Here’s an imaginary conversation between an “underground” economist (UE) and a wannabe journalist-blogger (WJ) recently on the drug problem and the economy.
WJ: Why do people do drugs, knowing it’s a crime?
UE: A crime is also subject to the laws of economics.
WJ: I don’t understand. Is there an economics of crime?
UE: Economists are crazy people. They think that their thinking applies to anything.There’s even an economics of religion that explains how religious leaders can stop typhoons or earthquakes, and how the good book can predict the end of the world. But that’s another story.
WJ: I still don’t get it. Crime is a bad, not a good. My economics book says the economy produces goods and services, not bads.
UE: No bads? Your teacher didn’t teach you right, or you learned wrong.
WJ: (sobbing) How can you be so mean? I went to the (…mentions a top school of economics in the country).
UE: There, there. It’s not the end of the world. A good becomes a bad when you don’t want any more of it, and demand becomes supply.
WJ: You mean that the good is just the opposite of the bad?
UE: (to himself) I give up.
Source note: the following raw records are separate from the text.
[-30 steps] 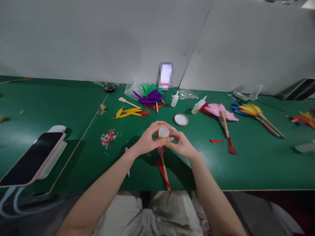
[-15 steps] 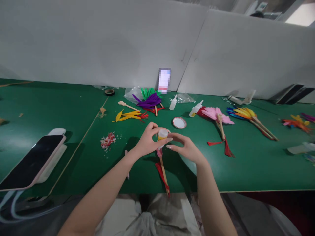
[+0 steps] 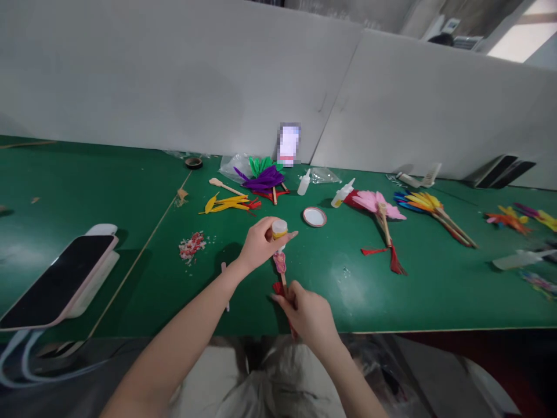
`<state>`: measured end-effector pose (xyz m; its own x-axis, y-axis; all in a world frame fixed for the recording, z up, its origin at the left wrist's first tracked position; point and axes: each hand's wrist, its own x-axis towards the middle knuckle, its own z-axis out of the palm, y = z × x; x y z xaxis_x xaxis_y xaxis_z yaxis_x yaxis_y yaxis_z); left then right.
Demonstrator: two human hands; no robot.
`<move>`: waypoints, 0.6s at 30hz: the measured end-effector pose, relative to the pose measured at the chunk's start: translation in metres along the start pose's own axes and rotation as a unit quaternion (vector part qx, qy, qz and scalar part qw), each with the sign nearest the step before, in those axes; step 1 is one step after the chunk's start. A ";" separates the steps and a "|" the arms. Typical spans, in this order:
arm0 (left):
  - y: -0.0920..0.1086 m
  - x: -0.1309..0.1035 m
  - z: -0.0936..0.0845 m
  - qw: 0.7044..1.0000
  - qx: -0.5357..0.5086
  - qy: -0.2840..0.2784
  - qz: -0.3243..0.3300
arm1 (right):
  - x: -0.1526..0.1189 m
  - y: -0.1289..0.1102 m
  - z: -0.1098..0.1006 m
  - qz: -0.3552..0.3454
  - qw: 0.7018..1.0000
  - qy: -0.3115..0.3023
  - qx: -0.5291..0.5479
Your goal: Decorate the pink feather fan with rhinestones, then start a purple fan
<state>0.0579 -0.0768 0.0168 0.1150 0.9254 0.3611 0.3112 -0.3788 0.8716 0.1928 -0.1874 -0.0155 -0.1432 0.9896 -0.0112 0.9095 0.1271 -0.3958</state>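
Note:
My left hand (image 3: 260, 247) is wrapped round a small bottle (image 3: 279, 228) with a whitish end up and a yellow label, its other end pointing down over the pink-coated head (image 3: 279, 262) of a wooden stick. Lower down, my right hand (image 3: 310, 313) grips the stick's handle (image 3: 284, 281), where a red tassel (image 3: 277, 288) hangs beside it. A pink strip (image 3: 225, 284) lies left of the stick. Behind the bottle and to its right is a round white lid or dish (image 3: 314, 217) with a reddish rim.
Red and white bits (image 3: 191, 246) are piled left. Yellow feathers (image 3: 228, 203), purple feathers (image 3: 263, 177), white bottles (image 3: 304, 183) and a pink feather fan (image 3: 378, 204) lie behind. A large phone (image 3: 58, 278) stands far left on the green table (image 3: 143, 180).
My right hand has left the bottle and moved down onto the stick's handle. My left hand still holds the bottle, slightly further left. The view has shifted a little.

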 end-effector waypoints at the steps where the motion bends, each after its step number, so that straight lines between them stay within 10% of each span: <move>1: -0.001 0.001 -0.001 1.000 -0.001 0.015 -0.001 | 0.007 -0.003 0.000 -0.007 1.000 0.003 -0.026; 9: -0.014 0.009 -0.012 0.995 -0.016 0.093 -0.013 | 0.052 -0.020 0.004 -0.025 0.998 0.006 -0.063; 18: -0.021 0.013 -0.015 0.995 0.013 0.099 -0.019 | 0.038 -0.015 0.009 -0.032 0.991 0.075 0.102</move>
<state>0.0382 -0.0572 0.0079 -0.0843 0.9178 0.3880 0.3372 -0.3401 0.8778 0.1706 -0.1522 -0.0181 -0.1242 0.9810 0.1493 0.8000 0.1881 -0.5698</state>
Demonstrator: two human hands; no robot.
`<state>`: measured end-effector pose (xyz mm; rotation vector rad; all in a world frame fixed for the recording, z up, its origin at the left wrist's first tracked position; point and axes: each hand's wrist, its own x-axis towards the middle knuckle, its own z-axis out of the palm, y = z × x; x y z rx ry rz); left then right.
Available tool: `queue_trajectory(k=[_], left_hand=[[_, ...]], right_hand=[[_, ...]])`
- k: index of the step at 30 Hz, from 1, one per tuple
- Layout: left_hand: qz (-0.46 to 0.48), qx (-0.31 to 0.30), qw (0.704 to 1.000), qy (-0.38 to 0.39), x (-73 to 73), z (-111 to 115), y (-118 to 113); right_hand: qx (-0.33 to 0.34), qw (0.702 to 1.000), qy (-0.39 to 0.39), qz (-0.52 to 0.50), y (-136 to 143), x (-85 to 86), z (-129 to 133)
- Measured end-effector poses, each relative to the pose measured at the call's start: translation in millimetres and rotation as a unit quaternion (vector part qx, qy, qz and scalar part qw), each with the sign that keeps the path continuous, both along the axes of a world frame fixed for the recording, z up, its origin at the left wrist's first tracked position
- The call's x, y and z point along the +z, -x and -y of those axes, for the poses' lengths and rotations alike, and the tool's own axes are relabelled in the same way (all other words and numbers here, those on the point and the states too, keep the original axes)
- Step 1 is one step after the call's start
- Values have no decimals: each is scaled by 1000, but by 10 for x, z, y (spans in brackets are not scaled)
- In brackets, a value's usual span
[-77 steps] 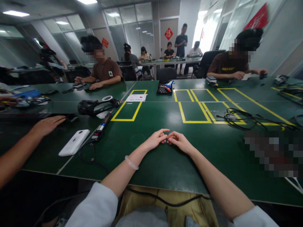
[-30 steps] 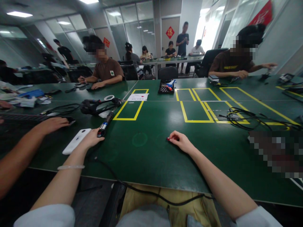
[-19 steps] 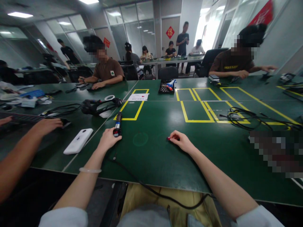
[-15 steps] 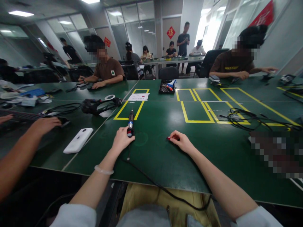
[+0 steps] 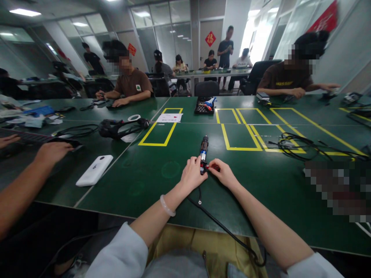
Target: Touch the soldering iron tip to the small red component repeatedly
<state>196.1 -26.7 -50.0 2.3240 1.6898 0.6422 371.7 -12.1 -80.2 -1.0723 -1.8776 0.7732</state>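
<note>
Head view: left hand (image 5: 191,172) is clasping black-and-silver cylindrical tool (image 5: 204,148), right hand (image 5: 224,174) alongside pinching small red piece (image 5: 208,166), probably aligning, needing steadiness

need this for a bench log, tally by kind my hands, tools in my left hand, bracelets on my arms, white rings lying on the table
Left hand and right hand: 2
Tool: 1
Bracelet: 1
White ring: 1
Total: 5
</note>
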Motion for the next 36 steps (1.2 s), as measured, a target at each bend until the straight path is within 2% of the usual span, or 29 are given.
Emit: queue_trajectory(k=[7,15,19,23,26,29,32,36], left_hand=[[-50,9,999,0,-1,29,-31],[-110,26,994,-15,81,14,-98],[-127,51,990,-19,102,-28,-146],[-126,46,991,-26,96,-41,-97],[-134,37,990,-33,101,-29,44],[-158,43,986,-35,122,-13,289],[-190,66,979,-21,154,-5,635],[-235,112,965,5,186,-27,1228]], right_hand=[[-7,1000,-12,21,-22,-11,-18],[-15,1000,4,-3,-17,42,18],[-21,999,31,-28,-29,18,11],[-16,998,51,-43,-47,-1,-4],[-14,997,60,-43,-56,-18,-11],[-10,996,76,-42,-58,-28,-10],[-7,996,85,-30,-57,-14,1],[0,997,83,-9,-58,35,24]])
Maybe this explains why bloggers are wannabe journalists.
UE: (continuing) Well, not exactly. You can sell a good you don’t want but you have to find someone who will want your bad (he thinks it’s a good).
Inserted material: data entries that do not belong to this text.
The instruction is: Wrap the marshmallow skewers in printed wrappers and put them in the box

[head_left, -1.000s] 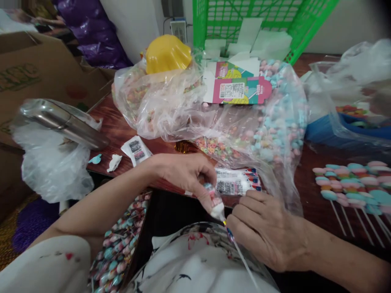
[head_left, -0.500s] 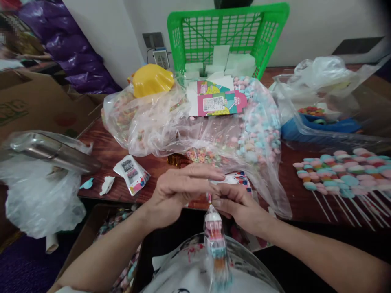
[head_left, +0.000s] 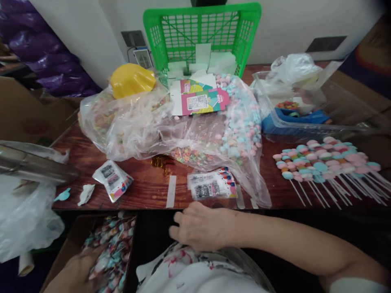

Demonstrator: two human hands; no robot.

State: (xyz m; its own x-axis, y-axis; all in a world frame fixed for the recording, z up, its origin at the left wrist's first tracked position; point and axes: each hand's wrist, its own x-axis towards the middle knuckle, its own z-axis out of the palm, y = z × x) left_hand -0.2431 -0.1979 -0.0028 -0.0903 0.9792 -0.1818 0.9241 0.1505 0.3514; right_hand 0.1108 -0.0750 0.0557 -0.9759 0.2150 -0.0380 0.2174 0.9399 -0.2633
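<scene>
My left hand (head_left: 80,264) is low on the left, smeared by motion, over a cardboard box (head_left: 64,248) of wrapped candy skewers (head_left: 116,240). Its fingers blur into the wrapped candy, so I cannot tell whether one is still in its grasp. At the front table edge, my right hand (head_left: 201,226) is turned back-up with its fingers curled; whatever may be inside them is hidden. Just beyond it lie printed clear bags (head_left: 210,185). Gold twist ties (head_left: 161,162) lie farther back.
Marshmallow skewers on white sticks (head_left: 326,162) lie at right. Behind stand a clear plastic bin (head_left: 305,128) and a green basket (head_left: 200,10). A large bag of candy (head_left: 241,122) spans the middle. More printed bags (head_left: 113,179) and a steel flask (head_left: 33,165) are left.
The wrapped candy skewer has left the space between my hands. My left hand has moved down left to the box; my right has drawn back to the table edge. The view has shifted right.
</scene>
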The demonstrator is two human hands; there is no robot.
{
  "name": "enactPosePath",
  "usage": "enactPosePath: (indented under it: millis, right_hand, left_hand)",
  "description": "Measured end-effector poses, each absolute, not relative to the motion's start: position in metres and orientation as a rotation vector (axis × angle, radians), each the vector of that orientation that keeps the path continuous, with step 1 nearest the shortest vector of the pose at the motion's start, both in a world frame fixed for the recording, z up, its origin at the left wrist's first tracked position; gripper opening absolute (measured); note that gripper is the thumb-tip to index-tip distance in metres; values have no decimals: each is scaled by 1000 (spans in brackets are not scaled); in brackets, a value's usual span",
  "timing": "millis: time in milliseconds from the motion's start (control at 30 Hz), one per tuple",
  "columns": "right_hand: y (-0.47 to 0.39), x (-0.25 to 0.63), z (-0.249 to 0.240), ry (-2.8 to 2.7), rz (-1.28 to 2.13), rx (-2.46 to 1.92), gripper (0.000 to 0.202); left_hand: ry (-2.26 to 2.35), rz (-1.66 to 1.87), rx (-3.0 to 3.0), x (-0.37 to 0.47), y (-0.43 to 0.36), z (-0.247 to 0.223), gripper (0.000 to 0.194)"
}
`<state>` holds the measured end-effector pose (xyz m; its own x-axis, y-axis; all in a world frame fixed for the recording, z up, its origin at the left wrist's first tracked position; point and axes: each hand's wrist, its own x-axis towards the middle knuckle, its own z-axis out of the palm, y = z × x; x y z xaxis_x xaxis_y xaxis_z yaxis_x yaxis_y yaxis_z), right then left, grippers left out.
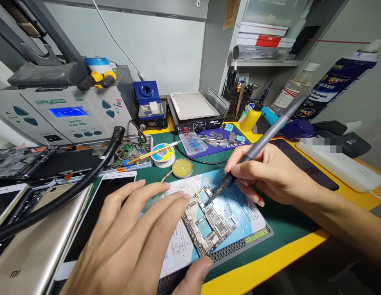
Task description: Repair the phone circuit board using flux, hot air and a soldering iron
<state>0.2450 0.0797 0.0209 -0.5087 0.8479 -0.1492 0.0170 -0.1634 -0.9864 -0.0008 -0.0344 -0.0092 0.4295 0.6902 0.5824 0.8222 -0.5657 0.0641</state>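
A bare phone circuit board (pixel 210 223) lies on a printed repair mat (pixel 250 213) with a honeycomb edge. My left hand (pixel 138 233) reaches over from the left, a fingertip at the board's upper left edge and the thumb at its lower corner, holding it between them. In my right hand (pixel 264 172) is a grey soldering iron (pixel 268 133), gripped like a pen near its black sleeve. Its dark metal tip points down to the board's upper part, touching or just above it. My left fingers hide some of the mat.
Behind the mat are a round flux tin (pixel 182 168), a solder spool (pixel 162 155) and a hot plate (pixel 195 110). A black hose (pixel 98 172) crosses at left above several phones (pixel 39 237). A spray can (pixel 337 82) and a white case (pixel 340 164) stand right.
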Motion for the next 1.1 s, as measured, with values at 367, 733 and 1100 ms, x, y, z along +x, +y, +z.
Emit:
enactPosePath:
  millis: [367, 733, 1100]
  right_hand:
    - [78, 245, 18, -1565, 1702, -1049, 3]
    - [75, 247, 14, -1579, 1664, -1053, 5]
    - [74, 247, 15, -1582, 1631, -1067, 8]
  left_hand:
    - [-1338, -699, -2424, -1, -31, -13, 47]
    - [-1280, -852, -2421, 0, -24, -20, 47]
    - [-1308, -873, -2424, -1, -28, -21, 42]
WJ: Now I’m even more confused. Sellers sell bads and buyers buy goods?
UE: Haha. Now you get it. Illegal drugs are sold by those who don’t want it. Now, if only I could sell our corrupt politicians, I’d be rich, but who would buy?
WJ: Yes, who will buy corrupt politicians?
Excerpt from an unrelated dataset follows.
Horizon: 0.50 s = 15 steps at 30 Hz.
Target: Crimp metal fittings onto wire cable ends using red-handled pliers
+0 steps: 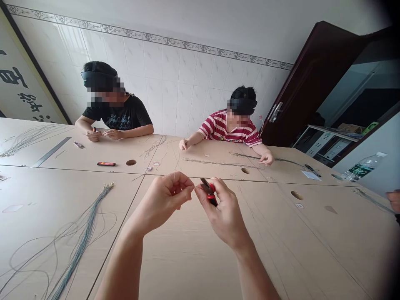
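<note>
My left hand (168, 198) is raised over the table's middle, thumb and fingertips pinched together. What sits in that pinch is too small to make out. My right hand (223, 210) is wrapped round small pliers (211, 195) with red handles and dark jaws that point up and to the left. Its thumb and index fingertip nearly meet my left fingertips. On the table to the left lies a bundle of grey-green cords (83, 239) with small brass-coloured ends; several loose strands curl away from it.
Across the table (187, 258) sit a person in black (125, 114) and a person in stripes (229, 129). A red-and-black case (106, 164), a metal ruler (51, 151), more cords (221, 163) and a water bottle (364, 167) lie around. Another person's hand (394, 200) shows at right.
</note>
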Tool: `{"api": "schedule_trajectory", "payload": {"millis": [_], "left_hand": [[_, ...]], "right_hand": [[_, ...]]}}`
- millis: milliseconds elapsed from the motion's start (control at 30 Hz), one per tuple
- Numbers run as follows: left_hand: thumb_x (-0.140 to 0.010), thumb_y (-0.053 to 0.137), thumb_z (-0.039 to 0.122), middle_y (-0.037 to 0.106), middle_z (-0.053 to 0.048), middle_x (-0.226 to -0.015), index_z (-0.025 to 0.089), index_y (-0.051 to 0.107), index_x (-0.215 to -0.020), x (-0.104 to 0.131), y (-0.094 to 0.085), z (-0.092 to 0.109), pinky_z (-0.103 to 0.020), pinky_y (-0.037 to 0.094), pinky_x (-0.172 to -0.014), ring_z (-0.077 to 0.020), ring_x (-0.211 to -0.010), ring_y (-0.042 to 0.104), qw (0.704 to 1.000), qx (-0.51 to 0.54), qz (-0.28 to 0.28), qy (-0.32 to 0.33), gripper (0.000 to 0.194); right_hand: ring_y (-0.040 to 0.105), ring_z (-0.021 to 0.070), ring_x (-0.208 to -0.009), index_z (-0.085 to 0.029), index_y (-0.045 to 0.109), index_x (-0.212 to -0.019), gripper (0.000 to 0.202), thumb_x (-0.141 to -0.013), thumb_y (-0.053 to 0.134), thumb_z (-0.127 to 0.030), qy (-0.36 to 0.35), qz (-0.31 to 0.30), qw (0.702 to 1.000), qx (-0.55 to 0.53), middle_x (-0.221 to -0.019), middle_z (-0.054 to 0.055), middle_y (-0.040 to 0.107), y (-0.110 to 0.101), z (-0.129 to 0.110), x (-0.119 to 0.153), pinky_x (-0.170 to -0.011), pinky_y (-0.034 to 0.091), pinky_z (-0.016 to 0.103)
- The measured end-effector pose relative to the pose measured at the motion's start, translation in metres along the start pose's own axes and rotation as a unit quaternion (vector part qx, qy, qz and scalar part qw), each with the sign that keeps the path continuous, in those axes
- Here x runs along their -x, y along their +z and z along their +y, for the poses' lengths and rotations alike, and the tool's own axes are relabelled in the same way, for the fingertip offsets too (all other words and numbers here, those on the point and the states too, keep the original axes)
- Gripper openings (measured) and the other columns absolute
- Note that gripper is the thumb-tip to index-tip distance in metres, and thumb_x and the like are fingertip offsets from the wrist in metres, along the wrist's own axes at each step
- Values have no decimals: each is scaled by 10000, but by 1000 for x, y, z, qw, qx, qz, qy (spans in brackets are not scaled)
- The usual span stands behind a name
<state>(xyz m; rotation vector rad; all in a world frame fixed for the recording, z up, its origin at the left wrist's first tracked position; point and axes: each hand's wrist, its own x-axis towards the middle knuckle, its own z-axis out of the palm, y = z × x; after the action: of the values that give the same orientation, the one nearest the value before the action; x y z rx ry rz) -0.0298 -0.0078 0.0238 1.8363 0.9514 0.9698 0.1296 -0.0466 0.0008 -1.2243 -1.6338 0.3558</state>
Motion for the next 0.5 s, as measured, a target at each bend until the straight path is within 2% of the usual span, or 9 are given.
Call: {"api": "schedule_trajectory", "payload": {"millis": [233, 500], "left_hand": [[-862, 567, 239, 597, 37, -669, 184, 624, -792, 0, -1, -1, -164, 431, -484, -60, -528, 463, 1000, -19, 4, -6, 106], [-857, 564, 265, 600, 26, -657, 177, 624, -796, 0, 0, 0, -188, 414, -476, -72, -517, 463, 999, -19, 9, -25, 123]], "right_hand": [[551, 165, -761, -232, 506, -797, 140, -913, 548, -298, 18, 7, 1000, 3, -806, 3, 610, -2, -2, 1, -729, 452, 303], [571, 182, -781, -221, 545, -817, 87, -882, 586, -261, 1, 27, 999, 23, -814, 18, 613, 2, -2, 0, -749, 456, 330]]}}
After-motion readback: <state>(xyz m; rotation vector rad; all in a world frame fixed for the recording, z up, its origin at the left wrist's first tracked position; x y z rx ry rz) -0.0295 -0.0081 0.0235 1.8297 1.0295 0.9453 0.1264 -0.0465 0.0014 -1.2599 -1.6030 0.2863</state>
UE: You’d be surprised. They buy each other. Ask your pseudo-friendly PR practitioner; she’ll tell you who’s buying whom. They’re addicted to each other no end. They even party with each other, all the time looking old and decrepit, even when they’re young. It’s all very strange.
WJ: But we’ve strayed. So again, why do drugs exist?
UE: OK, back to square zero. Drugs aren’t inherently bad. Poison in small amounts is medicine. The problem is when you take in too much. How to prevent the “taking too much” is an economic problem.
WJ: (brightens up) Ok, now I get it. The trick is to educate ourselves to limit drugs and politicians! But nowadays, we pretend to kill drugs but glorify the politicians who like the idea of drugs to keep themselves in office. We need politicians who, like doctors, prescribe drugs as medicine so they won’t have any more jobs. I remember an economist who had a theory of “creative destruction.”
UE: And you thought creative destruction explained only the business cycle and the stock markets. By the way, you’re on to something there when you got to thinking that drugs and corrupt politicians are similar. If there were only a few bad politicians, we could just string them up. But if they’re all over, we’re dead.
WJ: (already dead)…
UE: (also dead)…
Narrator out of nowhere: The moral is simple. Economists, as bad as they are, say that you can’t just outlaw bads. Good night.